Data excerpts
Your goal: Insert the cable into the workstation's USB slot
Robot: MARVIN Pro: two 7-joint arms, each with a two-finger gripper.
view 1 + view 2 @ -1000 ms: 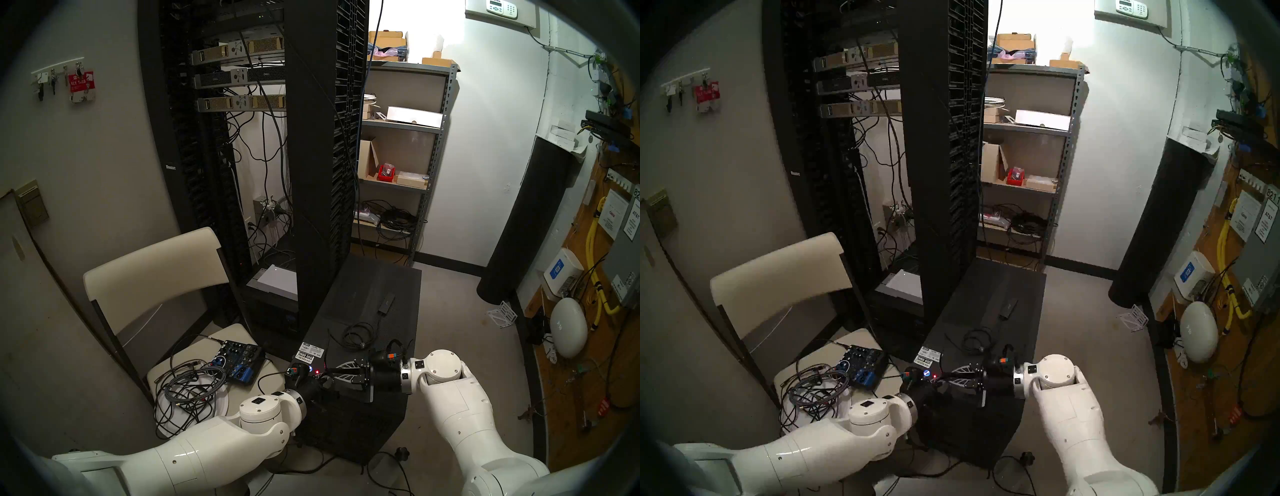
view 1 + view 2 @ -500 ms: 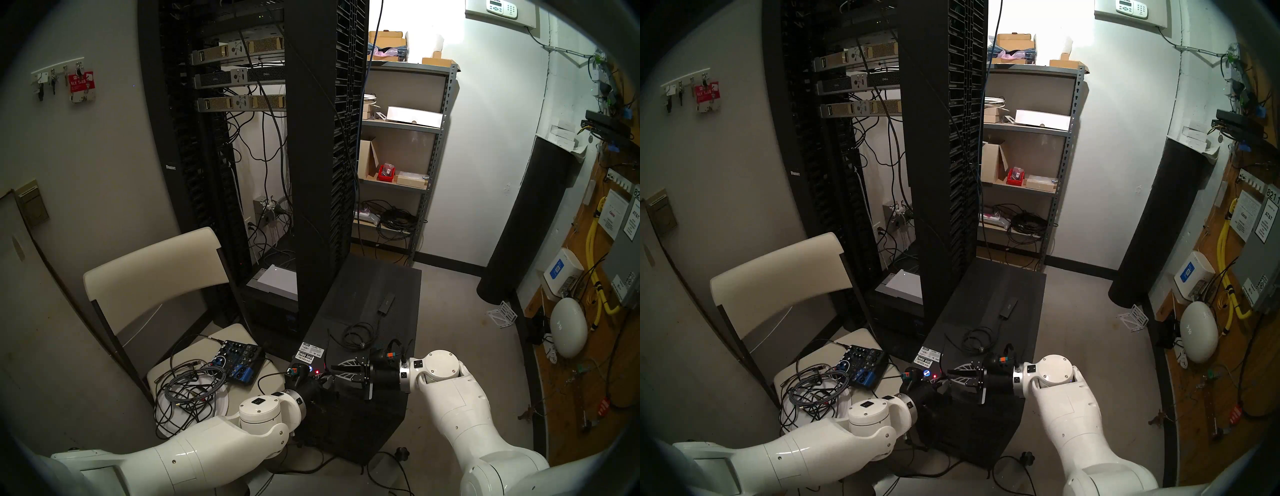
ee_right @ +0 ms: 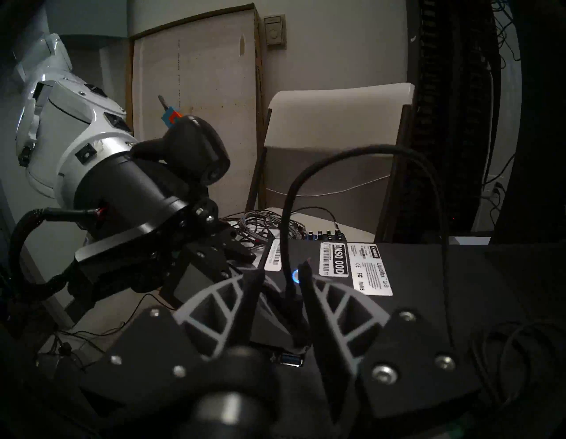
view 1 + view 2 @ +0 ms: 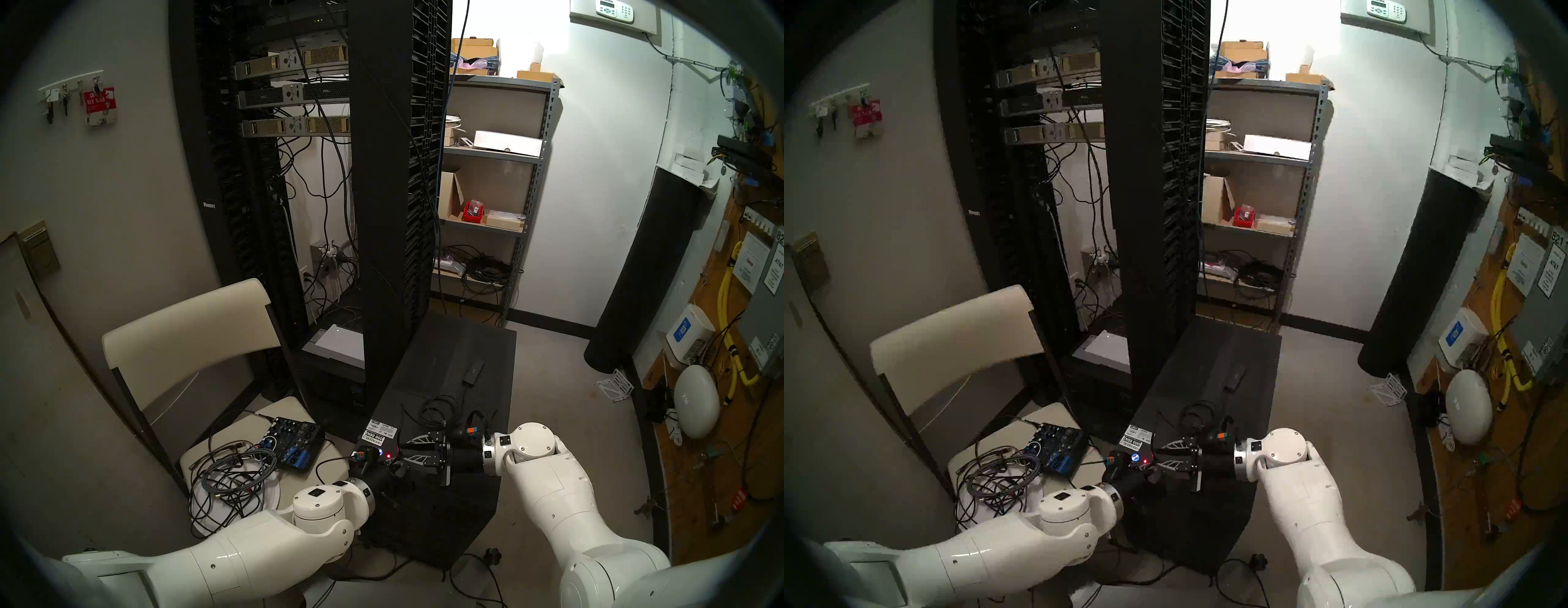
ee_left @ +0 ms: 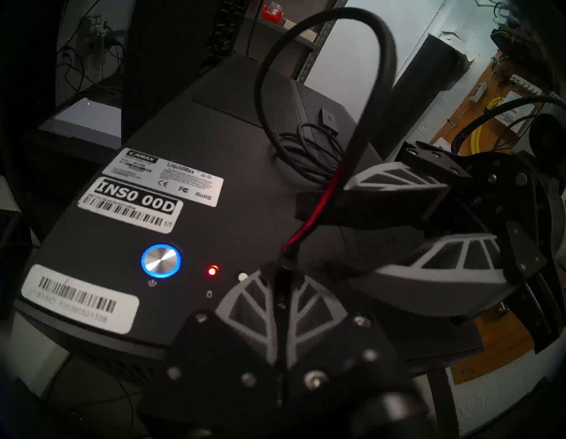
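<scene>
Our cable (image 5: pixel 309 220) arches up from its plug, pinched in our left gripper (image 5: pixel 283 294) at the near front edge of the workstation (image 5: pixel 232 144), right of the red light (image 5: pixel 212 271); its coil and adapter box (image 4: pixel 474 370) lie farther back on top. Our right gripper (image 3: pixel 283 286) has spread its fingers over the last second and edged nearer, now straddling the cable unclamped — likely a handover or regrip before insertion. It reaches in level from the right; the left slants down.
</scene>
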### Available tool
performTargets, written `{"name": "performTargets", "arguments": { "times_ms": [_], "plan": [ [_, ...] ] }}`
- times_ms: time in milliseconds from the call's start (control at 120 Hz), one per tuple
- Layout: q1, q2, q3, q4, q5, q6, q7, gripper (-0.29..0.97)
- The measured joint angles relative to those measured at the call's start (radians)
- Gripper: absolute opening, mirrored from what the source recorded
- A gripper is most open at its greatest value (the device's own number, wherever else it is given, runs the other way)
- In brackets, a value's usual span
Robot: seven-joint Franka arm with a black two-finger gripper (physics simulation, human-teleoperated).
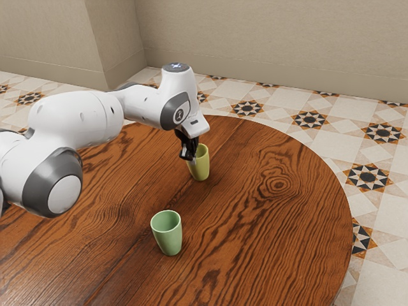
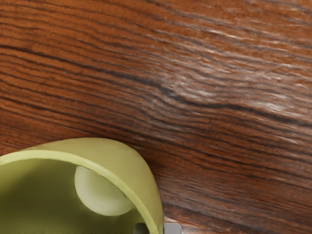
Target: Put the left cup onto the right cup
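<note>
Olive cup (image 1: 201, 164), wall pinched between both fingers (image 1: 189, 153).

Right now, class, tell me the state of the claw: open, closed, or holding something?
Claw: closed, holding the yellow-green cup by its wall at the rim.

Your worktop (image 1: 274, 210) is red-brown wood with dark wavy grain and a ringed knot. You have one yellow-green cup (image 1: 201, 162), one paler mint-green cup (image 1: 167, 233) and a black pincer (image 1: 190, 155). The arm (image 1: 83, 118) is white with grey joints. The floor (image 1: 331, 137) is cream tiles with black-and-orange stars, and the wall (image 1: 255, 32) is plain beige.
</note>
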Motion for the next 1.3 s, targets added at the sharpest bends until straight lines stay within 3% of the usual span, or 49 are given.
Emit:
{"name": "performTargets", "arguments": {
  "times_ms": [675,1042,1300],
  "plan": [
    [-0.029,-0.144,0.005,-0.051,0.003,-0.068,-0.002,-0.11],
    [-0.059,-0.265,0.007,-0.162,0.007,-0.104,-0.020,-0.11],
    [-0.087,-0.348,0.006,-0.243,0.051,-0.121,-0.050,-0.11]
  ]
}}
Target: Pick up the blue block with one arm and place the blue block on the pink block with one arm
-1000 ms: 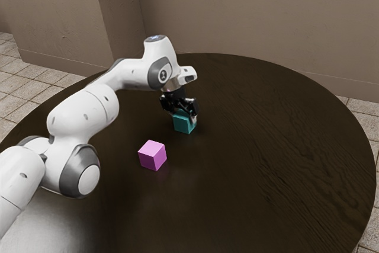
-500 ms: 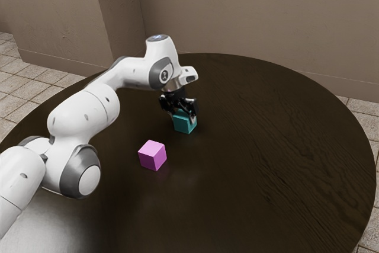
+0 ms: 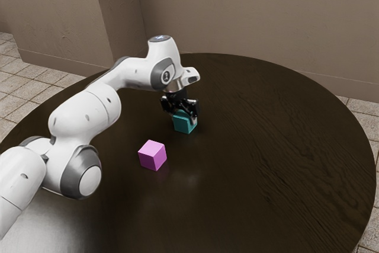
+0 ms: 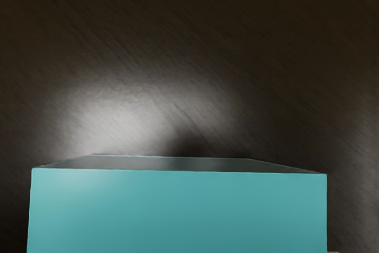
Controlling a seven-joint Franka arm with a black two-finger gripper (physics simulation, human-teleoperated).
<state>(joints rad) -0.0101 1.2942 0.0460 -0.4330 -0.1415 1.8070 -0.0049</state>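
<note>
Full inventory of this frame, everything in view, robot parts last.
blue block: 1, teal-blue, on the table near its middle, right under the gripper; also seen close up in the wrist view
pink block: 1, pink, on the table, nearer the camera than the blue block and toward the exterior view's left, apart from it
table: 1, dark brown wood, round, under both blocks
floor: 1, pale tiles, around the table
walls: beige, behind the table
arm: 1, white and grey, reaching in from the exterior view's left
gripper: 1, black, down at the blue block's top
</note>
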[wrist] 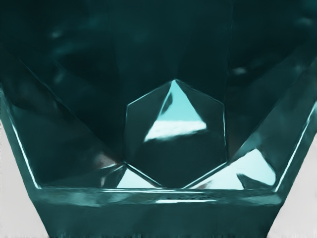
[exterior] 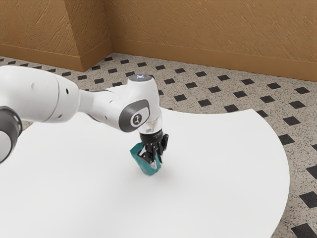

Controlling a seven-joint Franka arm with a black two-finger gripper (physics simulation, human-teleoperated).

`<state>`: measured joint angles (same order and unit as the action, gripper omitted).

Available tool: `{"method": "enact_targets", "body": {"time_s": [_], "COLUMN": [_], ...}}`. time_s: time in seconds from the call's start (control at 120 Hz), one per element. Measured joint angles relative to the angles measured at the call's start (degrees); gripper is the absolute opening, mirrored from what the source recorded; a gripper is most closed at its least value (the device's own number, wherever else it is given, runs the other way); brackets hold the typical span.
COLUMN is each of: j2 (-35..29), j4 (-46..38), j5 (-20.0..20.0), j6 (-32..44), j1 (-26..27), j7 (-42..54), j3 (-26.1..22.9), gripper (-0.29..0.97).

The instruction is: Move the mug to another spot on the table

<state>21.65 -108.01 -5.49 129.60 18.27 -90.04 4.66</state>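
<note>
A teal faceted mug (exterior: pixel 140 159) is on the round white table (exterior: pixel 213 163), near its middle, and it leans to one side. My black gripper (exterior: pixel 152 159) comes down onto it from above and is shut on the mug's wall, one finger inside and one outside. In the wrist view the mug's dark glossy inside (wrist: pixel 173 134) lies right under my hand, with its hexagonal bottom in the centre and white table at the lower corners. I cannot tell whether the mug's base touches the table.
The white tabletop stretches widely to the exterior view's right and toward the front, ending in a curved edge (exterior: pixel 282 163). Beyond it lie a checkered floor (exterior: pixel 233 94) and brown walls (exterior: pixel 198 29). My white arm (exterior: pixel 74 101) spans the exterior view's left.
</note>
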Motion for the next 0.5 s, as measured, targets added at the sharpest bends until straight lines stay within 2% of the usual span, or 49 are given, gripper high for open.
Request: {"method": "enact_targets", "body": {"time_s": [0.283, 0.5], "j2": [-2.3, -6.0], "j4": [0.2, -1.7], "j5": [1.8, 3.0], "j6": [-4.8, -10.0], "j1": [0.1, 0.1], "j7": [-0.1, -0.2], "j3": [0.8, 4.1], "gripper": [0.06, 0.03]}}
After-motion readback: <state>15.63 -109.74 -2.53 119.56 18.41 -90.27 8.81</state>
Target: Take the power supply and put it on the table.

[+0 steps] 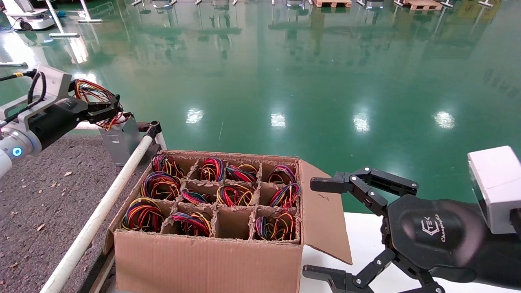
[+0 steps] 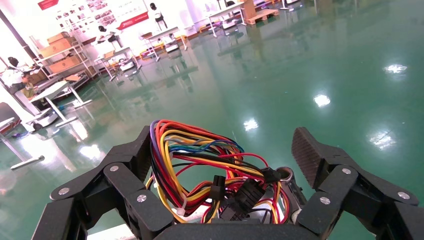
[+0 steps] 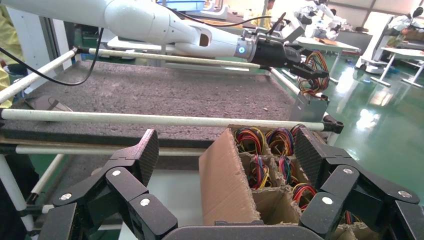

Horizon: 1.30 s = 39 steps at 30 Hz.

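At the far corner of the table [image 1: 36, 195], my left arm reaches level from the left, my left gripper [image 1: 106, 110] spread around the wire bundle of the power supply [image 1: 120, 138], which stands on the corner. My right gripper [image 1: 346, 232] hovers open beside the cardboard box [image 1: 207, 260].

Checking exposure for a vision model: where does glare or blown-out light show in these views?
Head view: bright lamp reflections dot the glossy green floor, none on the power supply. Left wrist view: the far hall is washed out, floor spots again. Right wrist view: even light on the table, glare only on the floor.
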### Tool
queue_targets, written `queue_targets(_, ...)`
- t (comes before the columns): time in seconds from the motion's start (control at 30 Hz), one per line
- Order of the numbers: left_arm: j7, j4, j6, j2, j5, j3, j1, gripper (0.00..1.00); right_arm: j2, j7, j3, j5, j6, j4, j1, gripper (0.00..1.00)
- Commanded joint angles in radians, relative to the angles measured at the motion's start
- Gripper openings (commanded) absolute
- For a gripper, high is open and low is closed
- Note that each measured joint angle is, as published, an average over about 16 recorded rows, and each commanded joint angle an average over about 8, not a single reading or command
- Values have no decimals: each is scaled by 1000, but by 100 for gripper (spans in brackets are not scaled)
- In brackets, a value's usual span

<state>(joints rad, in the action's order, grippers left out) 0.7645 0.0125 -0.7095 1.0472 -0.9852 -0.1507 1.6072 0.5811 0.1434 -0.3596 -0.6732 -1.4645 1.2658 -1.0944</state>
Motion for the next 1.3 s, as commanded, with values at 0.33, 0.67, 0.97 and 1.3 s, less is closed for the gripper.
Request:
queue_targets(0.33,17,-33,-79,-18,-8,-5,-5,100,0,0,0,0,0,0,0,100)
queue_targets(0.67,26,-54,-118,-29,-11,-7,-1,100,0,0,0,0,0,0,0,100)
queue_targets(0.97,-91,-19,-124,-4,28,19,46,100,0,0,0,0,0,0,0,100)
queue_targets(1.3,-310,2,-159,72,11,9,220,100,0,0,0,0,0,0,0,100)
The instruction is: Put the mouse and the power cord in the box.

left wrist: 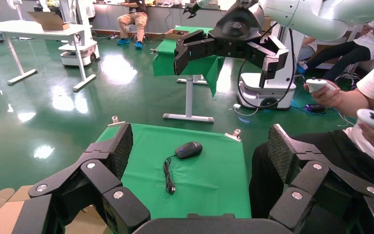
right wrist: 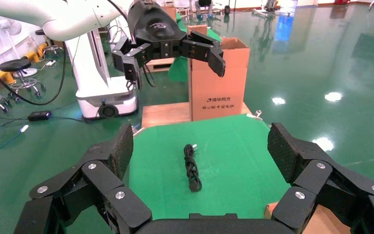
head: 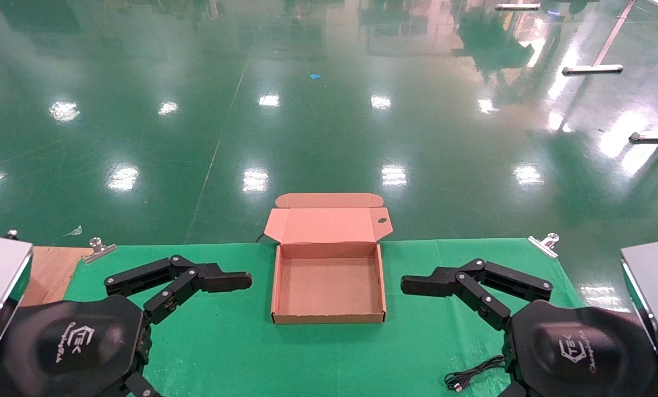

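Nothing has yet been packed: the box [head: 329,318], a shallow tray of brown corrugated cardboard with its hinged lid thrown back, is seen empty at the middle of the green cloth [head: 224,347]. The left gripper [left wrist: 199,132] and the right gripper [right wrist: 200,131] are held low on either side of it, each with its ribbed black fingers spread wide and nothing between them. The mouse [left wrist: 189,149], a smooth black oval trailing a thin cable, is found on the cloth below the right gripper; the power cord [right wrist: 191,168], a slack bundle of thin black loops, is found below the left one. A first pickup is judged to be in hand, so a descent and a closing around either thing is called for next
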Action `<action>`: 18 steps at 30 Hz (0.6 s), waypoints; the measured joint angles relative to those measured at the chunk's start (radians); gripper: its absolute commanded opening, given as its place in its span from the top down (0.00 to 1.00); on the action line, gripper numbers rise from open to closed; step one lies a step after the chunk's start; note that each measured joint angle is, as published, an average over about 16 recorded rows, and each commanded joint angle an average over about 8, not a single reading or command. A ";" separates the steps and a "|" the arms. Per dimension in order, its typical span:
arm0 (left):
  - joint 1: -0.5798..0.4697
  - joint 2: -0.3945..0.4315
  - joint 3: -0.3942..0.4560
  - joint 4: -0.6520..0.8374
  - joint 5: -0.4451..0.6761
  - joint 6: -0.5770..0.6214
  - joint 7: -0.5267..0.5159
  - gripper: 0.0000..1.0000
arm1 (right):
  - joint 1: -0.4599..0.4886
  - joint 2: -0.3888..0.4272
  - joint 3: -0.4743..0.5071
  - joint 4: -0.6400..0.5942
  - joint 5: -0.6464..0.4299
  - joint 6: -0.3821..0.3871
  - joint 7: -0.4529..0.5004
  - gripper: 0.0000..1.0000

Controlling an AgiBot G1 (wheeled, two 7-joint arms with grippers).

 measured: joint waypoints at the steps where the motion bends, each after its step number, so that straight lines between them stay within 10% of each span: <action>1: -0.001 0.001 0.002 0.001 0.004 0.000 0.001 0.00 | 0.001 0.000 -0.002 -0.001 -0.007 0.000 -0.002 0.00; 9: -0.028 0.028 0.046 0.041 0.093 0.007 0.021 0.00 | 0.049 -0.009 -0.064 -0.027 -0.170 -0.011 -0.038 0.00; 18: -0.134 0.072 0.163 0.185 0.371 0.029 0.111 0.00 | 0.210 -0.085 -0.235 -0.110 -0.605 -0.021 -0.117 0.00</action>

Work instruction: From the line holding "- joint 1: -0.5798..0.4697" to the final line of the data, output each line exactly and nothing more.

Result for this exercise:
  - joint 1: -0.5798..0.4697
  - joint 2: -0.3945..0.4315
  - joint 3: -0.3942..0.4560
  - joint 4: -0.6520..0.8374
  - joint 5: -0.4451..0.6761
  - joint 6: -0.5770..0.6214
  - joint 7: -0.5267..0.5159
  - gripper: 0.0000..1.0000
arm1 (right):
  - joint 1: -0.4599..0.4886
  - joint 2: -0.3888..0.4272
  - joint 3: -0.4743..0.5071
  - joint 4: -0.6400..0.5942
  - joint 5: -0.6464..0.4299
  - joint 6: -0.3821..0.3871
  - joint 7: -0.4529..0.5004
  - gripper: 0.0000..1.0000

Controlling an AgiBot G1 (wheeled, two 7-joint arms with grippers).

 measured: joint waypoints at the steps where the motion bends, each after its step number, so that straight lines between them stay within 10% of each span: <action>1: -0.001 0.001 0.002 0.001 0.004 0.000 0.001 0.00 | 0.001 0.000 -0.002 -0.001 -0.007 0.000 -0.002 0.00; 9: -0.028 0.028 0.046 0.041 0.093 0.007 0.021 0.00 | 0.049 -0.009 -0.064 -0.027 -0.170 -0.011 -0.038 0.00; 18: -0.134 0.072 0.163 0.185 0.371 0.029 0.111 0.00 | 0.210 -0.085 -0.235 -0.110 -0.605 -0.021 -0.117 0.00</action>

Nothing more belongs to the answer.